§ **WHAT NEEDS TO BE DONE**
In the entries below, every line that contains "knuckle" must be located and copied.

*** RAW DATA ***

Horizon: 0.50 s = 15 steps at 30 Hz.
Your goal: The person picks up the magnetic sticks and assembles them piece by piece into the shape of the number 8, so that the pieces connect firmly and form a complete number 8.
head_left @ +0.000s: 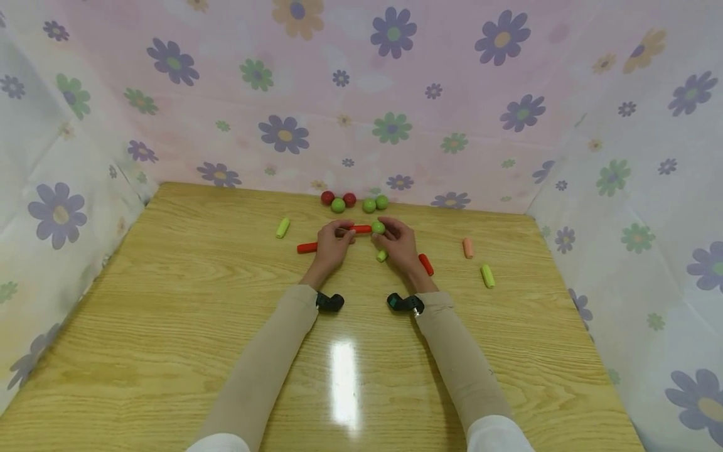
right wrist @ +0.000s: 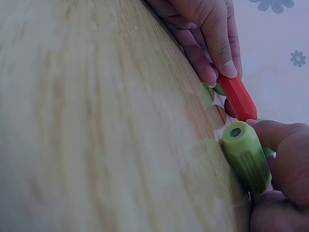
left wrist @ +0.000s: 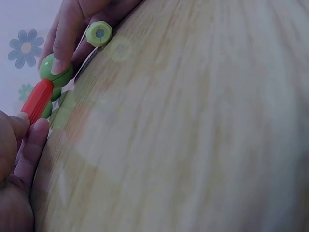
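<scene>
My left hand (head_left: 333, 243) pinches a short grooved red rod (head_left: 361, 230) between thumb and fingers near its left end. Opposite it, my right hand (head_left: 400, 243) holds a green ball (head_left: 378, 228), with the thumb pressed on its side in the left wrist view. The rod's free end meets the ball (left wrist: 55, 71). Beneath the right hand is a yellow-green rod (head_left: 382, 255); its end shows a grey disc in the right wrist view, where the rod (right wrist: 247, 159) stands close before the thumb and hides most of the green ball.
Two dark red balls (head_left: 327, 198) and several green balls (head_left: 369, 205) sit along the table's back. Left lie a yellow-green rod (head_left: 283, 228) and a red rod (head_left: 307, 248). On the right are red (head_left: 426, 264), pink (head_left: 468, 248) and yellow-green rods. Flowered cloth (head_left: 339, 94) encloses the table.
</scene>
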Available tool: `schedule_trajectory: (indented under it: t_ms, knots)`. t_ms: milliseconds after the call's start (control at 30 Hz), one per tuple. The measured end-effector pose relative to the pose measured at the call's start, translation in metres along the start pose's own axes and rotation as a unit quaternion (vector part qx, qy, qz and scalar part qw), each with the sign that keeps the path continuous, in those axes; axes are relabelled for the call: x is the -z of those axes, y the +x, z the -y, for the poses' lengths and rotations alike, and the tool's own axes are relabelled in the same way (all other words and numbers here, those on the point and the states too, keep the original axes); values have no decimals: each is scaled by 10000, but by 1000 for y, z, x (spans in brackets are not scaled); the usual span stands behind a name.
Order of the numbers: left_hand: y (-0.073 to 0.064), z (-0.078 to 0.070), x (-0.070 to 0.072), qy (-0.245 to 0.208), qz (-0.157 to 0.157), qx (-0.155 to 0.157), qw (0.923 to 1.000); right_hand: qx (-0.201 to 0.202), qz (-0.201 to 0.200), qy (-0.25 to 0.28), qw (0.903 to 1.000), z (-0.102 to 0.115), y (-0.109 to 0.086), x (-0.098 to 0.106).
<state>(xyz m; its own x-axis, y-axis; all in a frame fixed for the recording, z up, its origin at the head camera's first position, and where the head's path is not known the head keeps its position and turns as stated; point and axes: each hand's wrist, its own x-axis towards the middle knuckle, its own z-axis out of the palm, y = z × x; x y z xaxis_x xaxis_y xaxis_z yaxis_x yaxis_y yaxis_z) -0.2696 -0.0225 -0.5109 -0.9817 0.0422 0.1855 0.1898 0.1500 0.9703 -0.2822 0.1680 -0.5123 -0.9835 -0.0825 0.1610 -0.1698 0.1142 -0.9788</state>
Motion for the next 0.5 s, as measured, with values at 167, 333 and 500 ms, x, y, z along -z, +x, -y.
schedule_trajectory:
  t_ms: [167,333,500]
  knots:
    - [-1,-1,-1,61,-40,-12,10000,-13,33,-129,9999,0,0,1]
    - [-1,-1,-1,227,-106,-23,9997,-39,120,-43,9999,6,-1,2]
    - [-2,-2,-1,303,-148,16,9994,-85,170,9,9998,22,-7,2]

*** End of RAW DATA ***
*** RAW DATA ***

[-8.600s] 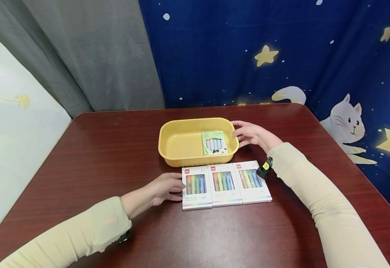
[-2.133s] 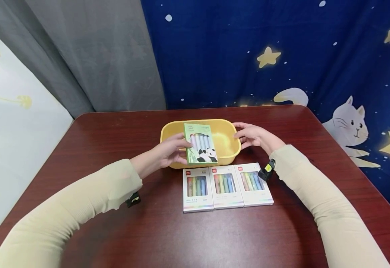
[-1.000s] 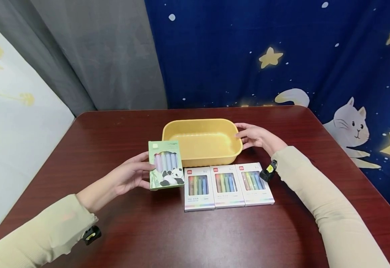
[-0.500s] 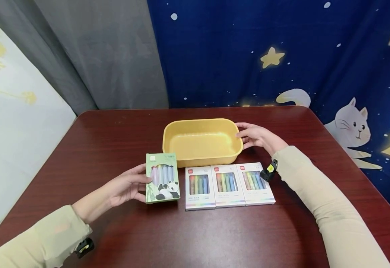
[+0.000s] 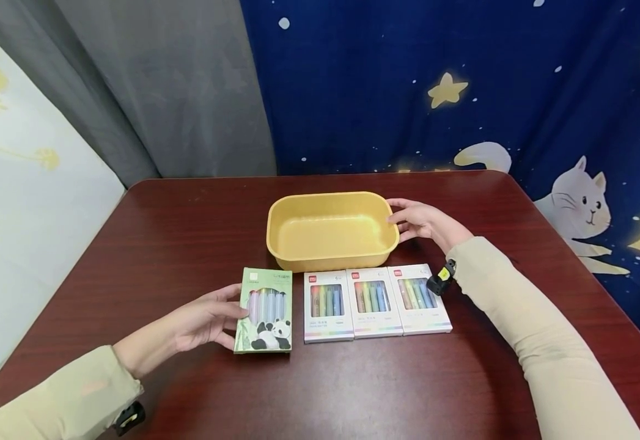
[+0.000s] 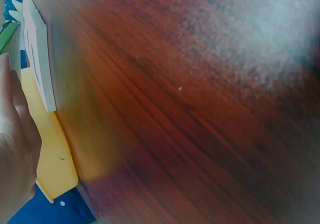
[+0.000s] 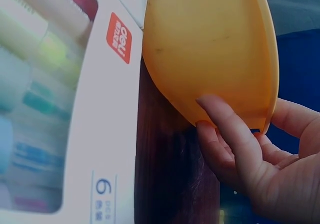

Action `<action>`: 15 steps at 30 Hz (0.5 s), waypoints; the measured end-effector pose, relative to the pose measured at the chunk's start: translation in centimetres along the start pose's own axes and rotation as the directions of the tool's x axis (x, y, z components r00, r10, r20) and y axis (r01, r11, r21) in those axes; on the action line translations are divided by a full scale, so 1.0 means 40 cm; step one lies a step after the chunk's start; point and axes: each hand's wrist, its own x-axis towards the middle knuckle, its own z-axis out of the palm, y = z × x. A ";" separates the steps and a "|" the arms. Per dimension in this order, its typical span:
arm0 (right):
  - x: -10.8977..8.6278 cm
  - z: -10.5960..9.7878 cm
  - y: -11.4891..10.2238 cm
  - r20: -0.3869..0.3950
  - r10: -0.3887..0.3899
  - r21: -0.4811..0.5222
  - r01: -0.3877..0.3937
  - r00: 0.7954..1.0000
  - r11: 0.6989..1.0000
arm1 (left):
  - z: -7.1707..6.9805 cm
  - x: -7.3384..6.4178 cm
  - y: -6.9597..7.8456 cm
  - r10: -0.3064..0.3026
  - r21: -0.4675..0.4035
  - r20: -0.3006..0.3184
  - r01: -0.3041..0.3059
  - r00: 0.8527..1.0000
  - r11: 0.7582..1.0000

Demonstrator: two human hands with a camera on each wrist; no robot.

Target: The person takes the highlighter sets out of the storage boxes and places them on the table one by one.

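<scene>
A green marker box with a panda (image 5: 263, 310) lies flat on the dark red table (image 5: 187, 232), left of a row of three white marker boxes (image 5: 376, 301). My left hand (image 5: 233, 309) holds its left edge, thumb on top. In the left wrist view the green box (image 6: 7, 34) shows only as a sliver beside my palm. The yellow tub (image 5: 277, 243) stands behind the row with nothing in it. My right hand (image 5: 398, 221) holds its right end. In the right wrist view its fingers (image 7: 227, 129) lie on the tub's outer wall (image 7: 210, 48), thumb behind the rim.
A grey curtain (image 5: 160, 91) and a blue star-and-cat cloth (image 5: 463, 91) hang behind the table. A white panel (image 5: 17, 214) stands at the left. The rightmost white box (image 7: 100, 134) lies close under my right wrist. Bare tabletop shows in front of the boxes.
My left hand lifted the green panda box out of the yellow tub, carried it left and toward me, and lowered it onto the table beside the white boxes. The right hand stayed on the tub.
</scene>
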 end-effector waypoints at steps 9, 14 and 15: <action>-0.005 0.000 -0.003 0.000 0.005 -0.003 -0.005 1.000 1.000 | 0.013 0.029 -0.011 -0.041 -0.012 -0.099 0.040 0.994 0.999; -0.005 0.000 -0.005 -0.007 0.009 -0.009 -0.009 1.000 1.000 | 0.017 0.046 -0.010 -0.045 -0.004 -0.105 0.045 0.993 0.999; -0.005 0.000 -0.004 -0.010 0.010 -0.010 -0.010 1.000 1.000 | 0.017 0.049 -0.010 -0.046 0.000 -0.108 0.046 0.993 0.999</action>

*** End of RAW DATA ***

§ **RESULT**
<state>(xyz m; its own x-axis, y-axis; all in a frame fixed for the recording, z up, its origin at the head camera's first position, and where the head's path is not known the head keeps its position and turns as stated; point and axes: each hand's wrist, its own x-axis towards the middle knuckle, its own z-axis out of the palm, y = z × x; x y z xaxis_x xaxis_y xaxis_z yaxis_x yaxis_y yaxis_z) -0.2696 -0.0225 -0.5109 -0.9817 0.0422 0.1855 0.1898 0.1500 0.9703 -0.2822 0.1680 -0.5123 -0.9835 -0.0825 0.1610 -0.1698 0.1142 -0.9788</state>
Action `<action>`: 15 steps at 30 Hz (0.5 s), waypoints; the measured end-effector pose, relative to the pose measured at the chunk's start: translation in centimetres along the start pose's own axes and rotation as the directions of the tool's x axis (x, y, z components r00, r10, r20) and y axis (r01, r11, r21) in those axes; on the action line translations are divided by a full scale, so 1.0 means 40 cm; step one lies a step after the chunk's start; point and axes: each hand's wrist, its own x-axis towards the middle knuckle, its own z-axis out of the palm, y = z × x. A ";" separates the steps and a "|" the arms. Per dimension in this order, its typical span:

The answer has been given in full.